Your answer must repeat all of the entries word for word, without any images.

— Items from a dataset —
◆ ◆ ◆ ◆ ◆

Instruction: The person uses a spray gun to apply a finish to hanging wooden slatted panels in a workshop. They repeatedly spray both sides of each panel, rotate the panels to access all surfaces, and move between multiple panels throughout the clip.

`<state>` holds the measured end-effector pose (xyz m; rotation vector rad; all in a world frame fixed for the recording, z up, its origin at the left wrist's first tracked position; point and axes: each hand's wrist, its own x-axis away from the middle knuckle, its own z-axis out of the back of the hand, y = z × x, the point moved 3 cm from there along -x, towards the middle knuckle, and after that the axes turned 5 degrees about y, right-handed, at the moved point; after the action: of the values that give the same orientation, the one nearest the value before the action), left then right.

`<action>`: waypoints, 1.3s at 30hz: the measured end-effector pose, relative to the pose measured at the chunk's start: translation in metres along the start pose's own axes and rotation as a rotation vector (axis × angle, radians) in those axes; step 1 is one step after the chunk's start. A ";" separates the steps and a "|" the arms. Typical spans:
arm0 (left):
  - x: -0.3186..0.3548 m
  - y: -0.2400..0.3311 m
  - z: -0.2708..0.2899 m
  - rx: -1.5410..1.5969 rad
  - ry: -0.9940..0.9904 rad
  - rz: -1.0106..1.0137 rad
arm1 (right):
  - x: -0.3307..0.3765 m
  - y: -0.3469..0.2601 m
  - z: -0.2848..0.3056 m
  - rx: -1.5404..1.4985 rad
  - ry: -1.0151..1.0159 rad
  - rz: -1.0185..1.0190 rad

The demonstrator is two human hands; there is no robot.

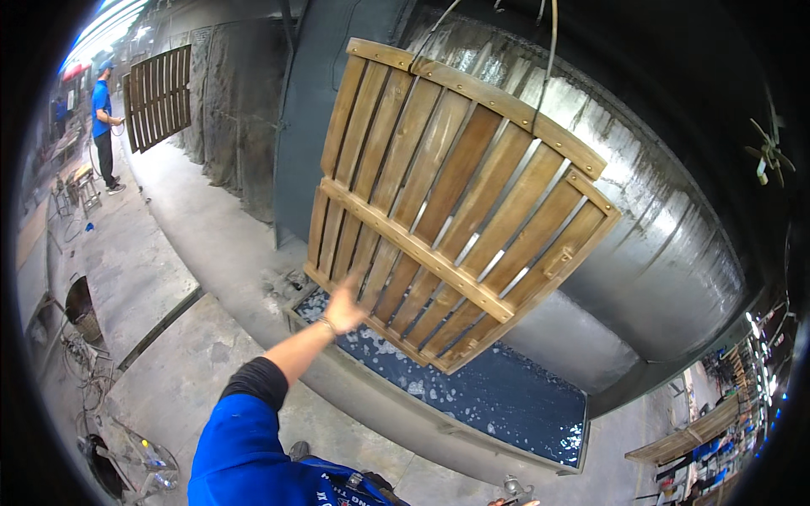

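Note:
A slatted wooden panel [405, 181], brown with rows of screws along its rails, hangs tilted from wires in front of me. My left hand [344, 309] reaches out to its lower left edge. The fingers are stretched out and a little blurred; whether they touch the wood I cannot tell. At the bottom edge, a metal spray gun [513, 486] shows only in part. My right hand [529, 503] is around it, mostly cut off by the frame. Below the panel lies a trough of dark water [523, 405] with foam floating on it.
Behind the panel rises a wet, shiny curved metal wall [666, 219]. At far left a person in blue [102, 126] stands beside another hanging slatted panel [159, 97]. A basket [82, 308] and coiled hoses [83, 388] lie at left. More wooden pieces [688, 434] stand at lower right.

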<state>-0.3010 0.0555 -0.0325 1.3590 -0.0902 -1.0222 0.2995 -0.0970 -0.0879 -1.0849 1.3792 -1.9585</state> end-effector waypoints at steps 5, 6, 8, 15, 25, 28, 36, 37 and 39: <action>-0.023 -0.099 0.145 -0.268 0.616 0.109 | 0.031 -0.053 -0.035 0.235 0.096 0.508; -0.026 -0.116 0.158 -0.224 0.604 0.173 | 0.039 -0.074 -0.049 0.226 0.127 0.734; -0.029 -0.141 0.174 -0.129 0.620 0.202 | 0.051 -0.124 -0.081 0.185 0.190 1.185; -0.015 -0.170 0.200 -0.017 0.509 0.318 | 0.108 -0.255 -0.170 -0.245 -0.637 0.689; -0.060 -0.190 0.217 -0.018 0.316 0.275 | 0.288 -0.360 -0.310 0.127 -1.168 0.914; -0.076 -0.203 0.216 0.002 0.283 0.277 | 0.310 -0.370 -0.335 0.259 -1.089 1.014; -0.108 -0.244 0.204 0.017 0.316 0.313 | 0.246 -0.402 -0.340 0.433 -0.500 0.887; -0.112 -0.250 0.202 0.100 0.327 0.352 | 0.234 -0.405 -0.333 0.433 -0.426 0.869; -0.120 -0.257 0.202 0.224 0.328 0.352 | 0.211 -0.410 -0.318 0.428 -0.293 0.832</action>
<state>-0.6320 0.0133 -0.1305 1.6295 -0.1954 -0.4976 -0.0652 0.0554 0.3089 -0.4487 0.9560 -1.3166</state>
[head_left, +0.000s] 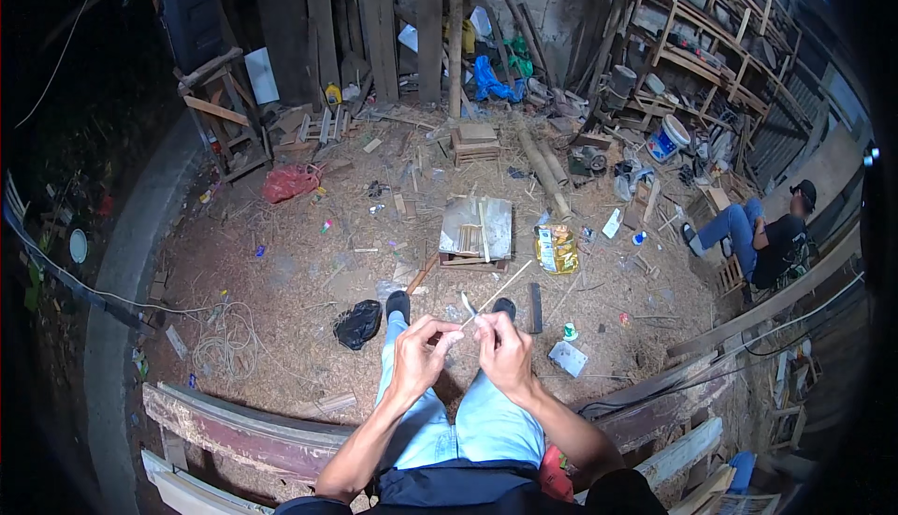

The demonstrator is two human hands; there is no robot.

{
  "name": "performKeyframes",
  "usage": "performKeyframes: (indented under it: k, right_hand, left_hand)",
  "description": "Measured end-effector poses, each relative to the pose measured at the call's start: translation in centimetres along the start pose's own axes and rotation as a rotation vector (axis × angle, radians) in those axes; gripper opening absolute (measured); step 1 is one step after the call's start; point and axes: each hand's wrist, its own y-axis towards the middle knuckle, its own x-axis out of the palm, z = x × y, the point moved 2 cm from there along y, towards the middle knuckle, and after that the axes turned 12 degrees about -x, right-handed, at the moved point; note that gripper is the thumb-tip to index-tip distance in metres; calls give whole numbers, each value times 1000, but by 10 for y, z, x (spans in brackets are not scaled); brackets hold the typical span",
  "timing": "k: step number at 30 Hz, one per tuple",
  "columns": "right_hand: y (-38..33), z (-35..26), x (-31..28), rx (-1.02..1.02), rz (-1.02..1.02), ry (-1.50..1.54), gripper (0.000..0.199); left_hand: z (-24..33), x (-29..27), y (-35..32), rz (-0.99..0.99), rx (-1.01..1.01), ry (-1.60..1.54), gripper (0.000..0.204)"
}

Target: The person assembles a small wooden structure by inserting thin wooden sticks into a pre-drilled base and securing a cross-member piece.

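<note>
Above my lap, both hands are close together with the fingers closed. My left hand (420,354) pinches the lower end of a thin pale bamboo-like stick (510,281), which slants up to the right past my other hand. My right hand (506,351) grips a small knife (469,305), its blade pointing up and to the left beside the stick; the fingers hide its handle. Ahead of my feet stands a low wooden block or box with a worn, pale top (460,234). A few thin sticks (484,225) lie across that top.
A golden packet (557,249) lies right of the low box, a black plastic bag (357,325) near my left foot. Shavings and scraps litter the ground. Another person (776,239) sits at the right. Coiled cord (226,342) lies left; wooden racks (716,57) stand at the back right.
</note>
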Motion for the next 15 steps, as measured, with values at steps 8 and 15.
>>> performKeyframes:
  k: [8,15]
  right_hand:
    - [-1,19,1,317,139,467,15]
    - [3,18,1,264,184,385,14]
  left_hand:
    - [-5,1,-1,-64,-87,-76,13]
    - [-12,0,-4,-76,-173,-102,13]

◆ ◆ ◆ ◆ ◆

— WRITTEN RESPONSE —
Instruction: The person uses a spray gun to apply a finish to hanging wooden slatted panels in a workshop. They repeatedly spray both sides of each panel, rotate the panels to access all surfaces, and move between multiple panels throughout the clip.

`<state>` holds the measured end-effector pose (xyz m; rotation vector rad; all in a world frame fixed for the recording, z up, its origin at the left wrist's first tracked position; point and axes: each hand's wrist, its own x-axis away from the middle knuckle, its own z-axis out of the back of the hand, y = z × x, the point moved 3 cm from there along -x, towards the middle knuckle, and after that the axes turned 5 degrees about y, right-handed, at the moved point; after the action: of the values that give the same orientation, the one nearest the value before the action), left then right.

`<action>`: waypoints, 1.3s at 30hz: the measured end-effector pose, relative to the pose measured at the chunk's start: translation in metres along the start pose's own axes and rotation as a rotation vector (axis × angle, radians) in those axes; step 1 is one step after the chunk's start. A ";" separates the steps and a "|" the arms. Typical spans:
arm0 (left):
  - x: -0.3186..0.3548 m
  - y: -0.2400..0.3311 m
  - z: -0.2708..0.2899 m
  - rx: -1.5410..1.5969 rad
  - ry: -0.9940..0.9904 rad
  - rz: -1.0106..1.0137 rad
arm1 (right):
  - x: -0.3307..0.3765 m
  - y: -0.3469..0.2601 m
  - z: -0.2848..0.3056 m
  - rx: -1.5404..1.4985 rad
  - ry: -1.0151..1.0159 rad
  - rz: -1.0185..1.0190 rad

The demonstrator is two human hands; there is no robot.


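Note:
A slatted wooden panel [405, 181], brown with rows of screws along its rails, hangs tilted from wires in front of me. My left hand [344, 309] reaches out to its lower left edge. The fingers are stretched out and a little blurred; whether they touch the wood I cannot tell. At the bottom edge, a metal spray gun [513, 486] shows only in part. My right hand [529, 503] is around it, mostly cut off by the frame. Below the panel lies a trough of dark water [523, 405] with foam floating on it.
Behind the panel rises a wet, shiny curved metal wall [666, 219]. At far left a person in blue [102, 126] stands beside another hanging slatted panel [159, 97]. A basket [82, 308] and coiled hoses [83, 388] lie at left. More wooden pieces [688, 434] stand at lower right.
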
<state>-0.3010 0.0555 -0.0325 1.3590 -0.0902 -1.0222 0.2995 -0.0970 -0.0879 -1.0849 1.3792 -1.9585</state> end-effector waypoints at steps 5, 6, 8, 15, 25, 28, 36, 37 and 39: <action>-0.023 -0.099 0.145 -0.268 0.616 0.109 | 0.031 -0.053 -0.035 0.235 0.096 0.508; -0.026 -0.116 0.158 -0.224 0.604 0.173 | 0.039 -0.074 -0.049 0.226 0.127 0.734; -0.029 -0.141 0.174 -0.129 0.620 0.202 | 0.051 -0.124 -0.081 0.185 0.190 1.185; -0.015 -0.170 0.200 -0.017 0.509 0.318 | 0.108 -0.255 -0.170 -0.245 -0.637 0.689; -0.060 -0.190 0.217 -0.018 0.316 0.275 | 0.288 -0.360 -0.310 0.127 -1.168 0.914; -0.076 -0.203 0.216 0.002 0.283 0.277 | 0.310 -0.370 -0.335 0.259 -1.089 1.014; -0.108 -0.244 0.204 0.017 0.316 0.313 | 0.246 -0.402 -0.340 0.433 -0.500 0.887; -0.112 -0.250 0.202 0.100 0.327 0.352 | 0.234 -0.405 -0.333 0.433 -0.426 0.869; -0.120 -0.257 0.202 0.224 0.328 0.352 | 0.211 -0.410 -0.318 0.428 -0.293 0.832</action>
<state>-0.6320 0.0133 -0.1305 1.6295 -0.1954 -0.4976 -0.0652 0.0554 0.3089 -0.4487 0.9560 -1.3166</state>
[head_left, +0.000s] 

The demonstrator is two human hands; there is no robot.

{
  "name": "performKeyframes",
  "usage": "performKeyframes: (indented under it: k, right_hand, left_hand)",
  "description": "Measured end-effector poses, each relative to the pose measured at the call's start: translation in centimetres along the start pose's own axes and rotation as a rotation vector (axis × angle, radians) in those axes; gripper opening absolute (measured); step 1 is one step after the call's start; point and axes: each hand's wrist, its own y-axis towards the middle knuckle, its own x-axis out of the palm, z = x × y, the point moved 2 cm from there along y, towards the middle knuckle, and after that the axes turned 12 degrees about -x, right-handed, at the moved point; note that gripper is the thumb-tip to index-tip distance in metres; calls give whole numbers, each value times 1000, but by 10 for y, z, x (spans in brackets are not scaled); brackets hold the typical span",
  "timing": "k: step number at 30 Hz, one per tuple",
  "columns": "right_hand: y (-38..33), z (-35..26), x (-31..28), rx (-1.02..1.02), rz (-1.02..1.02), ry (-1.50..1.54), gripper (0.000..0.199); left_hand: z (-24..33), x (-29..27), y (-35..32), rz (-0.99..0.99), rx (-1.01..1.01), ry (-1.60..1.54), gripper (0.000..0.204)"
}

Target: The person assembles a small wooden structure by inserting thin wooden sticks into a pre-drilled base and securing a cross-member piece.

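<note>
Above my lap, both hands are close together with the fingers closed. My left hand (420,354) pinches the lower end of a thin pale bamboo-like stick (510,281), which slants up to the right past my other hand. My right hand (506,351) grips a small knife (469,305), its blade pointing up and to the left beside the stick; the fingers hide its handle. Ahead of my feet stands a low wooden block or box with a worn, pale top (460,234). A few thin sticks (484,225) lie across that top.
A golden packet (557,249) lies right of the low box, a black plastic bag (357,325) near my left foot. Shavings and scraps litter the ground. Another person (776,239) sits at the right. Coiled cord (226,342) lies left; wooden racks (716,57) stand at the back right.
</note>
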Motion for the next 15 steps, as measured, with values at steps 8 and 15.
>>> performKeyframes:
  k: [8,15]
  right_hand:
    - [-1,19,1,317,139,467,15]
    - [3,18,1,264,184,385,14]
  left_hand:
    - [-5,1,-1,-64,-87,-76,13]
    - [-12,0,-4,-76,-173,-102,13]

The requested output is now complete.